Внутри номера становится очевидным, что мое первоначальное заключение было не совсем точным. В действительности помещение забито матрасами едва ли не до отказа. По всей видимости, не только с Платинового уровня, но и со всего остального лайнера. Даже представить не могу, сколько трудов стоило перенести такую уйму матрасов и запихать в один-единственный номер. Поверх них на полу беспорядочными грудами свалены полотенца, простыни и одежда.
Похоже… Похоже на гнездо. Мысль приводит меня в содрогание.
В дальнем углу еле-еле светится прилепленная к матрасу переносная рабочая лампа, последняя в длинной череде таких же. Вот только те, что над ней, уже не горят. Умерли.
— Ковалик, что там? — снова спрашивает Диас, пока я пробираюсь по матрасам в угол со светильниками. Приходится поднапрячься, чтобы удерживать равновесие на колышущейся плюшевой поверхности, и в памяти неожиданно всплывает мое неуклюжее паническое бегство от женщины под кроватью. Мертвой женщины, что норовила ухватить меня за лодыжку. Тот инцидент не был реальным — в том смысле, в каком обычно определяется реальность, — вот только ощущался так же реально, как и все, что мне когда-либо доводилось переживать.
— Не знаю, — наконец отзываюсь я. — Пытаюсь подойти поближе и…
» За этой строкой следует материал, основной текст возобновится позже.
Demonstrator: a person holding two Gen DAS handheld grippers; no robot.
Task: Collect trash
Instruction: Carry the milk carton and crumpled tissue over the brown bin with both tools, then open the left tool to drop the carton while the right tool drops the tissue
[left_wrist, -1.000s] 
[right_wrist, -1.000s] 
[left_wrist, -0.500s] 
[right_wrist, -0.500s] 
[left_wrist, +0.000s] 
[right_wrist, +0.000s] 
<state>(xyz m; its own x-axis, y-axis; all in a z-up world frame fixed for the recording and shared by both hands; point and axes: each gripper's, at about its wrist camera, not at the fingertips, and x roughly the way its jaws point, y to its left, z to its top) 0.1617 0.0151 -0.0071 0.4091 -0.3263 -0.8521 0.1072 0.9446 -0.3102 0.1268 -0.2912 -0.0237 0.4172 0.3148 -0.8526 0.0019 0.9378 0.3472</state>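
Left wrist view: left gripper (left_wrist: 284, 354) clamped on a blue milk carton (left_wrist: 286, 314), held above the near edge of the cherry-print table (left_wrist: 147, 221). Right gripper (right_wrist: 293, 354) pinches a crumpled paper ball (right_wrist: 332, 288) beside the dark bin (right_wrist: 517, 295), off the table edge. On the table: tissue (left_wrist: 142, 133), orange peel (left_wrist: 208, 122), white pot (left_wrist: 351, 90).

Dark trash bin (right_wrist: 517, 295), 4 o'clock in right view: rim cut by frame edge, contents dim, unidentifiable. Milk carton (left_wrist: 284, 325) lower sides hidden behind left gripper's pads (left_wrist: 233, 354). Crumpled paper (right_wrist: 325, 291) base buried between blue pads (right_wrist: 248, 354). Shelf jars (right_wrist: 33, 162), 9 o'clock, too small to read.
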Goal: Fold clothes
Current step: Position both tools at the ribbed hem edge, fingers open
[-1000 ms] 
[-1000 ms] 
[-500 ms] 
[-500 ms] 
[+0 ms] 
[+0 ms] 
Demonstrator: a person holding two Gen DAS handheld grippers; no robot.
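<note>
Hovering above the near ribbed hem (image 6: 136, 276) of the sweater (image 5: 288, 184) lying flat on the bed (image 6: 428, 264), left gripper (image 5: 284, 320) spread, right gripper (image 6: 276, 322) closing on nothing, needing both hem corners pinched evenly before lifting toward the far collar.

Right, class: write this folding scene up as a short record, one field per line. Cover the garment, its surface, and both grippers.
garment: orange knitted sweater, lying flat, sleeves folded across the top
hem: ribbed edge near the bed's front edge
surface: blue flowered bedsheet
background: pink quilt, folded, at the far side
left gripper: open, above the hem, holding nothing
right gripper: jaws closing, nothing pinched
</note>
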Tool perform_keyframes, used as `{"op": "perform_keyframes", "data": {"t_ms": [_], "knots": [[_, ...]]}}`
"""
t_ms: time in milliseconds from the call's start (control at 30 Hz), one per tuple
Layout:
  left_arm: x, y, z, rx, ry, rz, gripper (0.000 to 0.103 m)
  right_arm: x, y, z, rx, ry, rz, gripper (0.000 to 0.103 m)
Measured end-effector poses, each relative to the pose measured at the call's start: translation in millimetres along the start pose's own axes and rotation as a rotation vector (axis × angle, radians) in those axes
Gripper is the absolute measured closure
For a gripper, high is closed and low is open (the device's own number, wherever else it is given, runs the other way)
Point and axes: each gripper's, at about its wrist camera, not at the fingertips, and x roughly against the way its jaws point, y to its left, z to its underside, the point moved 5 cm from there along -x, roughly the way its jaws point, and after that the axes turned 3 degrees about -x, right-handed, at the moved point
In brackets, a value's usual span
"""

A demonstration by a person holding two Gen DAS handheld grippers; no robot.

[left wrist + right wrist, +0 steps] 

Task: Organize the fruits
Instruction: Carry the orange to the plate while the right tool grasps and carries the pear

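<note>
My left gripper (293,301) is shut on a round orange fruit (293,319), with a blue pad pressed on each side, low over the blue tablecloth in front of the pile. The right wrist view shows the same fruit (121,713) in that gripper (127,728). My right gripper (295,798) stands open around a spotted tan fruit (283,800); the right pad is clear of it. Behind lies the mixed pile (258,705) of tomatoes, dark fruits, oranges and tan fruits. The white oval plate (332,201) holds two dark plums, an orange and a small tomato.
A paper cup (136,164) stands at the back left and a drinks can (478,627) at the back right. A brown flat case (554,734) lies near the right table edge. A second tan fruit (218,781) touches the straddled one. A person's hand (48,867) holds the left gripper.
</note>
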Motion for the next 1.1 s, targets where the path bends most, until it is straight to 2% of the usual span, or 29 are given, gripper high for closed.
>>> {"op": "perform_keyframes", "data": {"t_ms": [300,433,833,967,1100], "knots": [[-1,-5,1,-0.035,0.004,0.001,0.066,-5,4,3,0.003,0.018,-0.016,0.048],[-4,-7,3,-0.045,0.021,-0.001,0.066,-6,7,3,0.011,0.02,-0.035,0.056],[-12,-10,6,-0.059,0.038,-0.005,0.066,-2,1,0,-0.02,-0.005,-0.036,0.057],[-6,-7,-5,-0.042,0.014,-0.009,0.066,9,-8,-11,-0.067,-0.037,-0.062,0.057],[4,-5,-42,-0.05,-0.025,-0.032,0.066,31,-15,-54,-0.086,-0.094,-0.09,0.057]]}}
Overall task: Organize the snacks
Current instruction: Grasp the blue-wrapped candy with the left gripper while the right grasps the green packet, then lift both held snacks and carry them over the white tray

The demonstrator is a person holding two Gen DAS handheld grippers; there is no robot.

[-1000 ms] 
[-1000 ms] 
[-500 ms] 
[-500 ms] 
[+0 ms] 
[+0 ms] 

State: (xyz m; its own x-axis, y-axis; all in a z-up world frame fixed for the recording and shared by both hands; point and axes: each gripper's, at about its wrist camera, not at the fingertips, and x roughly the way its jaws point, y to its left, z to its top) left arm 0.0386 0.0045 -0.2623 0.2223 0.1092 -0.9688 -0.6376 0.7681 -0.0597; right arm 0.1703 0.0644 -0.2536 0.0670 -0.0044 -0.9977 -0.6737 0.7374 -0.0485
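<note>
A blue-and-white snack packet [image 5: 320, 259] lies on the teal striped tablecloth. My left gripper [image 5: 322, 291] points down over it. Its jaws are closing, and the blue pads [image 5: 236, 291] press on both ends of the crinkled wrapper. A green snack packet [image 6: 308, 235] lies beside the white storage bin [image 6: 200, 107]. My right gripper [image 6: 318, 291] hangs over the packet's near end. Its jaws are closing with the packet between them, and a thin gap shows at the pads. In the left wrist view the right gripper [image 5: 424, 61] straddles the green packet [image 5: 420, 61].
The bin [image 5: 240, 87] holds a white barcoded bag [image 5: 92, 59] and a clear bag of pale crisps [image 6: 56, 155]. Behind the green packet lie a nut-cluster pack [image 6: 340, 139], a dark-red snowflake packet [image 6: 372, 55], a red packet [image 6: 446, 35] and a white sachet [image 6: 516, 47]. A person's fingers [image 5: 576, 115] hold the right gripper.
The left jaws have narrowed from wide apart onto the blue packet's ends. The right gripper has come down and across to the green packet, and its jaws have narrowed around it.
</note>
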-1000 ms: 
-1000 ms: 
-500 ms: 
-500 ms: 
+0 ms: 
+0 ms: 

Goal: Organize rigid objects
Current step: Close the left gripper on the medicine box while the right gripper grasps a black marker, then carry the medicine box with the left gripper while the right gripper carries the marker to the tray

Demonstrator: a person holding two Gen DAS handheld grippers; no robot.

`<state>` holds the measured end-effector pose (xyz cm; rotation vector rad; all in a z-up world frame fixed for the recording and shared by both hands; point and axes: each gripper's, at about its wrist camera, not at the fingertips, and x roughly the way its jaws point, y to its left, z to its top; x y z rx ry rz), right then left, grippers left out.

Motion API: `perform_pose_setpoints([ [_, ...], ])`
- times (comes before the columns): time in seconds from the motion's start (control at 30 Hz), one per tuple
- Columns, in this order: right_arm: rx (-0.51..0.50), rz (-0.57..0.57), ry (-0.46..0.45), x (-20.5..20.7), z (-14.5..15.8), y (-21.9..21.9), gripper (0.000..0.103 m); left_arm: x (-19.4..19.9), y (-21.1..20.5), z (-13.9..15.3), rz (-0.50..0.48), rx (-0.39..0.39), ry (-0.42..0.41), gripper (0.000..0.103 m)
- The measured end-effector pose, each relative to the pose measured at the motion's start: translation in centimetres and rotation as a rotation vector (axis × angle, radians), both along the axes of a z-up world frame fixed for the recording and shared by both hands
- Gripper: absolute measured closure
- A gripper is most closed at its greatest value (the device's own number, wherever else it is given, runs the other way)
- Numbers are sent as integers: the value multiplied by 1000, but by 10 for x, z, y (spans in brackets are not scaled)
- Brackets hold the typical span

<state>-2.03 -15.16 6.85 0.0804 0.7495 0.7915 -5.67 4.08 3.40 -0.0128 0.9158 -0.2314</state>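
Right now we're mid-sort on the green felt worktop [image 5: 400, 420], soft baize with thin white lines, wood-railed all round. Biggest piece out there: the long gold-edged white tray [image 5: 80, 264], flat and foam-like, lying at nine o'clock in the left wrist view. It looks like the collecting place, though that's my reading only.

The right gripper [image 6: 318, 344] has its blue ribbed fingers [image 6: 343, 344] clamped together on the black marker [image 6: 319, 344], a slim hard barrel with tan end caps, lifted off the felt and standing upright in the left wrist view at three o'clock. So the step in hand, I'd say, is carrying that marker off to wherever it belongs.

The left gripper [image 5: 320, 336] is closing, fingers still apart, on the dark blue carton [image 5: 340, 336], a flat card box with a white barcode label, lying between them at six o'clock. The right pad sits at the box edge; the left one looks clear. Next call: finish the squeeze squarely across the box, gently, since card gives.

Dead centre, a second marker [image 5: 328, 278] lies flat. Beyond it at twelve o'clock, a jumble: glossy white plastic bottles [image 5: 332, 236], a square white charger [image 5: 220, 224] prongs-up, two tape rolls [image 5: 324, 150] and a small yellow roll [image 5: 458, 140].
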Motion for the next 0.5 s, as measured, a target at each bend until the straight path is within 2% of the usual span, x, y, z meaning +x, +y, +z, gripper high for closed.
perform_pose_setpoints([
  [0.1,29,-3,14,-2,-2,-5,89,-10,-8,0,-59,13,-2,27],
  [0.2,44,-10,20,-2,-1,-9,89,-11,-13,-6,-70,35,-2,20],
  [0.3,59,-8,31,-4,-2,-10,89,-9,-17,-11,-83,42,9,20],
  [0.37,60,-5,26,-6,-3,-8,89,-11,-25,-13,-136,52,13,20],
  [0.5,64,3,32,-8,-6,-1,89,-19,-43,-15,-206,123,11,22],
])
Внезапно кучка одежды на самой границе круга света от лампы, большей частью в сумраке, немного смещается. У меня так и перехватывает дыхание, и я отшатываюсь назад. Нога попадает в щель между матрасами, и лодыжка резко подворачивается вправо.
Не успев восстановить равновесие, я падаю и растягиваюсь плашмя на спине, утопая в грудах разбросанного тряпья.